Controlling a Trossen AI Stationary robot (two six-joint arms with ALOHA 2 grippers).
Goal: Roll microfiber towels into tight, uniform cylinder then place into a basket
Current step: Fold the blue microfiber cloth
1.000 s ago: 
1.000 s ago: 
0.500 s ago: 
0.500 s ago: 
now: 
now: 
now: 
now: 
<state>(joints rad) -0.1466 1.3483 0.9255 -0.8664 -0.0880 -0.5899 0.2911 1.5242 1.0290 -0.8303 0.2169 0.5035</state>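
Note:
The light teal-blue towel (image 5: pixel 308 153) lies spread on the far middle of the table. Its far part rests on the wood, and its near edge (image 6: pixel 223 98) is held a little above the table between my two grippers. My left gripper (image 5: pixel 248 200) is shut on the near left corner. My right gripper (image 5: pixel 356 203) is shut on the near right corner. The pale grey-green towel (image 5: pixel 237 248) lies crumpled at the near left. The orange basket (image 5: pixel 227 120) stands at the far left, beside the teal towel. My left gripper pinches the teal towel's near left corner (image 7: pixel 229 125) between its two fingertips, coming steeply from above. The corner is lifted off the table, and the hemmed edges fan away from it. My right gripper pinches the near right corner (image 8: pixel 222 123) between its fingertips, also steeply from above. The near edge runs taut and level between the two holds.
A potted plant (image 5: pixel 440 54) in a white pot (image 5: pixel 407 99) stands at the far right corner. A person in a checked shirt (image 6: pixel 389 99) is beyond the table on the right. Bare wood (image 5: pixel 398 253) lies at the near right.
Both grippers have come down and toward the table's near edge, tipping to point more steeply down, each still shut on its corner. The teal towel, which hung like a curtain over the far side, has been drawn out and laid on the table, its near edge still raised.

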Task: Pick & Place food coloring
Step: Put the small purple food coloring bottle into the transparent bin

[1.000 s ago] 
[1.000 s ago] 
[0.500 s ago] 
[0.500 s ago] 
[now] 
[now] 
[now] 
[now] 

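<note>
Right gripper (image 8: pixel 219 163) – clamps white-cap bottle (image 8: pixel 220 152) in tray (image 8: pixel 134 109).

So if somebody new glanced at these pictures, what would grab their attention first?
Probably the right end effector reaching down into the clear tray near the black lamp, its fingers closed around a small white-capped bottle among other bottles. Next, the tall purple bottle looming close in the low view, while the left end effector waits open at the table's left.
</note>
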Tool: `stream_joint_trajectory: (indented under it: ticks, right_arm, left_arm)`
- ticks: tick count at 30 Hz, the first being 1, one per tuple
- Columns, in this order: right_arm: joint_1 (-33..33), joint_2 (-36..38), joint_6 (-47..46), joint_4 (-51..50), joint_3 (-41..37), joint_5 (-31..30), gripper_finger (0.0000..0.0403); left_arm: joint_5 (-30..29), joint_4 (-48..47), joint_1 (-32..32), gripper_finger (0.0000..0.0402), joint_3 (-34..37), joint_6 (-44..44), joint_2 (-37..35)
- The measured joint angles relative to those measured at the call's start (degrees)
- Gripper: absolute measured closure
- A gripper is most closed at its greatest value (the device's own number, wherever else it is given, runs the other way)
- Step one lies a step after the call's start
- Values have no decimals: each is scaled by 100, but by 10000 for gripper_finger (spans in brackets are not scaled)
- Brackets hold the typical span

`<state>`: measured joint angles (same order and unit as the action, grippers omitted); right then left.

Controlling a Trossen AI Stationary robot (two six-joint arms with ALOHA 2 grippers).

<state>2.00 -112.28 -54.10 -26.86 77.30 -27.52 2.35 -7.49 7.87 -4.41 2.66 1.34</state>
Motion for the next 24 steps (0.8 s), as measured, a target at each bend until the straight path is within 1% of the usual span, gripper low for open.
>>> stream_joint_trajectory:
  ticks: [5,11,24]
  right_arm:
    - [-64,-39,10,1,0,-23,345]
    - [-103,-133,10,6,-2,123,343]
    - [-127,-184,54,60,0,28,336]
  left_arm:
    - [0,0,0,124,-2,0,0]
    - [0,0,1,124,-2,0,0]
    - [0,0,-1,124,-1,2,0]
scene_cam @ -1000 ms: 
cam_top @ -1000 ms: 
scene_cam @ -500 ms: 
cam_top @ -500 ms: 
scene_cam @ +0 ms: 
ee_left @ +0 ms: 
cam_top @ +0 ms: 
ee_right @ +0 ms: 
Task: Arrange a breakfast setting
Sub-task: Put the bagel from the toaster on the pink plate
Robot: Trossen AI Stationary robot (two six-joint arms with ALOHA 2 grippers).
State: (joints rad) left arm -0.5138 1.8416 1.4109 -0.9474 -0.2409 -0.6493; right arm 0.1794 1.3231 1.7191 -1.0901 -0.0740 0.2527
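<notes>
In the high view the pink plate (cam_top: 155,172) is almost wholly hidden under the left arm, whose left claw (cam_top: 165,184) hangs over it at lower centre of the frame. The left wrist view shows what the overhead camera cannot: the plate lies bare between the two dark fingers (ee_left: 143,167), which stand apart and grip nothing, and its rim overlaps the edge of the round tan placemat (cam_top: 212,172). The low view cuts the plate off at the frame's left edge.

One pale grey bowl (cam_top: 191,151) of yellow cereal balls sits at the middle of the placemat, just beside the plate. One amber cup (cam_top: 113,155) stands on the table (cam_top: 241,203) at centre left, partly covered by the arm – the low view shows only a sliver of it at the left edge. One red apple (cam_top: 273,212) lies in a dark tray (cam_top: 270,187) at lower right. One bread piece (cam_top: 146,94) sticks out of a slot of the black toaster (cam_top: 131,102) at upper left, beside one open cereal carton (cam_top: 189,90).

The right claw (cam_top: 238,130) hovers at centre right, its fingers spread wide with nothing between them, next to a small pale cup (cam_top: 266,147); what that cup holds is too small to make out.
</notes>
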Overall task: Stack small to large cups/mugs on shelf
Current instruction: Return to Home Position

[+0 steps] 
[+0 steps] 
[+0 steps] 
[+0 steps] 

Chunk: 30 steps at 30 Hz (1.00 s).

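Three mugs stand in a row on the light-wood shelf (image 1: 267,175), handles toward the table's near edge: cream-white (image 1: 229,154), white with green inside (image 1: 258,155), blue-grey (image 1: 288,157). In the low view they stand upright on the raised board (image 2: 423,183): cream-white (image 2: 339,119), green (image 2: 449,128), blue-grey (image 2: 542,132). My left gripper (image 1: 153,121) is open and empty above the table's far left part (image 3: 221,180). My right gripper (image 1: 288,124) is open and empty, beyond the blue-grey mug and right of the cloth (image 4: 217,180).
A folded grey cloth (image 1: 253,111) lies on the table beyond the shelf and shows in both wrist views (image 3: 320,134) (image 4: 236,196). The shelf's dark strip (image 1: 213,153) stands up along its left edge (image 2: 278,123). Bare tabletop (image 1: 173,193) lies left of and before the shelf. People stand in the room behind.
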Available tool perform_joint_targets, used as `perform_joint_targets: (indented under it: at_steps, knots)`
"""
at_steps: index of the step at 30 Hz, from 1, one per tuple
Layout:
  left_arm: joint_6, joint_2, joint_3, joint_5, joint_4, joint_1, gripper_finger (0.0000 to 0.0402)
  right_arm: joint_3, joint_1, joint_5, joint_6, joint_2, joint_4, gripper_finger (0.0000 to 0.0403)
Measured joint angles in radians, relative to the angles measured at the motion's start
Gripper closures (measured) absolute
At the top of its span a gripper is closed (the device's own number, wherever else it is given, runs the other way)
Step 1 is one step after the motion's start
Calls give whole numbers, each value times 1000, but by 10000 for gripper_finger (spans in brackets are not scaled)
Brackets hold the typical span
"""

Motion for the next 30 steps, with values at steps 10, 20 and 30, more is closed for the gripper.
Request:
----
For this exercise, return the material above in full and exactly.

* **RESULT OF THE EXERCISE**:
Controlling a Trossen AI Stationary robot (two six-joint arms with ALOHA 2 grippers).
Goal: Roll microfiber towels into tight, uniform cylinder then place into a basket
Current step: Fold the blue microfiber cloth
1.000 s ago: 
1.000 s ago: 
0.500 s ago: 
0.500 s ago: 
now: 
now: 
now: 
now: 
<state>(joints rad) -0.1466 1.3483 0.9255 -0.8664 -0.0880 -0.5899 0.2911 1.5242 1.0290 -0.8303 0.2169 0.5035</state>
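Note:
The light teal-blue towel (image 5: pixel 308 153) lies spread on the far middle of the table. Its far part rests on the wood, and its near edge (image 6: pixel 223 98) is held a little above the table between my two grippers. My left gripper (image 5: pixel 248 200) is shut on the near left corner. My right gripper (image 5: pixel 356 203) is shut on the near right corner. The pale grey-green towel (image 5: pixel 237 248) lies crumpled at the near left. The orange basket (image 5: pixel 227 120) stands at the far left, beside the teal towel. My left gripper pinches the teal towel's near left corner (image 7: pixel 229 125) between its two fingertips, coming steeply from above. The corner is lifted off the table, and the hemmed edges fan away from it. My right gripper pinches the near right corner (image 8: pixel 222 123) between its fingertips, also steeply from above. The near edge runs taut and level between the two holds.
A potted plant (image 5: pixel 440 54) in a white pot (image 5: pixel 407 99) stands at the far right corner. A person in a checked shirt (image 6: pixel 389 99) is beyond the table on the right. Bare wood (image 5: pixel 398 253) lies at the near right.
Both grippers have come down and toward the table's near edge, tipping to point more steeply down, each still shut on its corner. The teal towel, which hung like a curtain over the far side, has been drawn out and laid on the table, its near edge still raised.
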
Task: Pick & Place food coloring
Step: Put the small purple food coloring bottle into the transparent bin

[1.000 s ago] 
[1.000 s ago] 
[0.500 s ago] 
[0.500 s ago] 
[now] 
[now] 
[now] 
[now] 

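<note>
Right gripper (image 8: pixel 219 163) – clamps white-cap bottle (image 8: pixel 220 152) in tray (image 8: pixel 134 109).

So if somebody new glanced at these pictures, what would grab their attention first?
Probably the right end effector reaching down into the clear tray near the black lamp, its fingers closed around a small white-capped bottle among other bottles. Next, the tall purple bottle looming close in the low view, while the left end effector waits open at the table's left.
</note>
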Tool: `stream_joint_trajectory: (indented under it: ticks, right_arm, left_arm)`
- ticks: tick count at 30 Hz, the first being 1, one per tuple
- Columns, in this order: right_arm: joint_1 (-33..33), joint_2 (-36..38), joint_6 (-47..46), joint_4 (-51..50), joint_3 (-41..37), joint_5 (-31..30), gripper_finger (0.0000..0.0403); left_arm: joint_5 (-30..29), joint_4 (-48..47), joint_1 (-32..32), gripper_finger (0.0000..0.0402), joint_3 (-34..37), joint_6 (-44..44), joint_2 (-37..35)
- The measured joint angles relative to those measured at the call's start (degrees)
- Gripper: absolute measured closure
- A gripper is most closed at its greatest value (the device's own number, wherever else it is given, runs the other way)
- Step one lies a step after the call's start
- Values have no decimals: each is scaled by 100, but by 10000 for gripper_finger (spans in brackets are not scaled)
- Brackets hold the typical span

`<state>`: measured joint angles (same order and unit as the action, grippers omitted); right then left.

Controlling a Trossen AI Stationary robot (two six-joint arms with ALOHA 2 grippers).

<state>2.00 -112.28 -54.10 -26.86 77.30 -27.52 2.35 -7.49 7.87 -4.41 2.66 1.34</state>
Motion for the next 24 steps (0.8 s), as measured, a target at each bend until the straight path is within 1% of the usual span, gripper low for open.
>>> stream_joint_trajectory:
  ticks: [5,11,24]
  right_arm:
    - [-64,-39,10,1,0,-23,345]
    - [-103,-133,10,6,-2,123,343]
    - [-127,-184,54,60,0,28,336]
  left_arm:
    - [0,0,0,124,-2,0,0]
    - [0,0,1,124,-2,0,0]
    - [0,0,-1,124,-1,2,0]
scene_cam @ -1000 ms: 
cam_top @ -1000 ms: 
scene_cam @ -500 ms: 
cam_top @ -500 ms: 
scene_cam @ +0 ms: 
ee_left @ +0 ms: 
cam_top @ +0 ms: 
ee_right @ +0 ms: 
Task: Arrange a breakfast setting
Sub-task: Put the bagel from the toaster on the pink plate
Robot: Trossen AI Stationary robot (two six-joint arms with ALOHA 2 grippers).
State: (joints rad) left arm -0.5138 1.8416 1.4109 -0.9474 -0.2409 -0.6493; right arm 0.1794 1.3231 1.7191 -1.0901 -0.0740 0.2527
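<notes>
In the high view the pink plate (cam_top: 155,172) is almost wholly hidden under the left arm, whose left claw (cam_top: 165,184) hangs over it at lower centre of the frame. The left wrist view shows what the overhead camera cannot: the plate lies bare between the two dark fingers (ee_left: 143,167), which stand apart and grip nothing, and its rim overlaps the edge of the round tan placemat (cam_top: 212,172). The low view cuts the plate off at the frame's left edge.

One pale grey bowl (cam_top: 191,151) of yellow cereal balls sits at the middle of the placemat, just beside the plate. One amber cup (cam_top: 113,155) stands on the table (cam_top: 241,203) at centre left, partly covered by the arm – the low view shows only a sliver of it at the left edge. One red apple (cam_top: 273,212) lies in a dark tray (cam_top: 270,187) at lower right. One bread piece (cam_top: 146,94) sticks out of a slot of the black toaster (cam_top: 131,102) at upper left, beside one open cereal carton (cam_top: 189,90).

The right claw (cam_top: 238,130) hovers at centre right, its fingers spread wide with nothing between them, next to a small pale cup (cam_top: 266,147); what that cup holds is too small to make out.
</notes>
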Overall task: Stack small to large cups/mugs on shelf
Current instruction: Return to Home Position

[+0 steps] 
[+0 steps] 
[+0 steps] 
[+0 steps] 

Chunk: 30 steps at 30 Hz (1.00 s).

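Three mugs stand in a row on the light-wood shelf (image 1: 267,175), handles toward the table's near edge: cream-white (image 1: 229,154), white with green inside (image 1: 258,155), blue-grey (image 1: 288,157). In the low view they stand upright on the raised board (image 2: 423,183): cream-white (image 2: 339,119), green (image 2: 449,128), blue-grey (image 2: 542,132). My left gripper (image 1: 153,121) is open and empty above the table's far left part (image 3: 221,180). My right gripper (image 1: 288,124) is open and empty, beyond the blue-grey mug and right of the cloth (image 4: 217,180).
A folded grey cloth (image 1: 253,111) lies on the table beyond the shelf and shows in both wrist views (image 3: 320,134) (image 4: 236,196). The shelf's dark strip (image 1: 213,153) stands up along its left edge (image 2: 278,123). Bare tabletop (image 1: 173,193) lies left of and before the shelf. People stand in the room behind.
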Available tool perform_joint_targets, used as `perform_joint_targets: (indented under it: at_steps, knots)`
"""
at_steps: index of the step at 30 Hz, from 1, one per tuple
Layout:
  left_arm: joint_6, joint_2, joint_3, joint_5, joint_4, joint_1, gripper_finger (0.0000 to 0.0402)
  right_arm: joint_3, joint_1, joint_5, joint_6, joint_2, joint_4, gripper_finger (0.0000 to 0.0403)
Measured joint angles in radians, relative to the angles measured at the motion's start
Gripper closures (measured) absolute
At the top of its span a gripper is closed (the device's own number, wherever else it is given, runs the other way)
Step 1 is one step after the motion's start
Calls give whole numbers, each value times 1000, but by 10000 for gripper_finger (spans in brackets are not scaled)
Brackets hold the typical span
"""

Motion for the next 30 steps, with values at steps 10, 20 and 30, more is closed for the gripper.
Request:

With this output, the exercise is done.